Ohio University, United States of America.
Ohio University, United States of America.
J Psychosom Res. 2022 Aug;159:110948. doi: 10.1016/j.jpsychores.2022.110948. Epub 2022 May 25.
Over the last decade, the use of online labor markets to collect data in health science has grown exponentially. However, self-identification remains the most common method for recruiting specific clinical sub-populations, and this may adversely affect data validity among respondents motivated to feign a condition for financial gain.

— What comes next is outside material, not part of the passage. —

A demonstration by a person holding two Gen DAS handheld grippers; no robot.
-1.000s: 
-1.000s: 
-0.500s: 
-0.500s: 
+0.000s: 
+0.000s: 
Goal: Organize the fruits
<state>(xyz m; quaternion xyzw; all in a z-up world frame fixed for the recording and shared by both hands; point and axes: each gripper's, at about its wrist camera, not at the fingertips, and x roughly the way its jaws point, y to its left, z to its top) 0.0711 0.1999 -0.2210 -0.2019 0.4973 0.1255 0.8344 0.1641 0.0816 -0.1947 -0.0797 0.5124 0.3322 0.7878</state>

Online respondents who professed taking medication for a specific medical condition (sample 1: diabetes: N = 307; sample 2: pain: N = 506) were asked to upload an image of their prescribed medication. These images were then evaluated to identify authentic and inauthentic responders based on the images submitted. Authentic and inauthentic respondent groups were then compared on a series of condition-specific health measures and attention checks.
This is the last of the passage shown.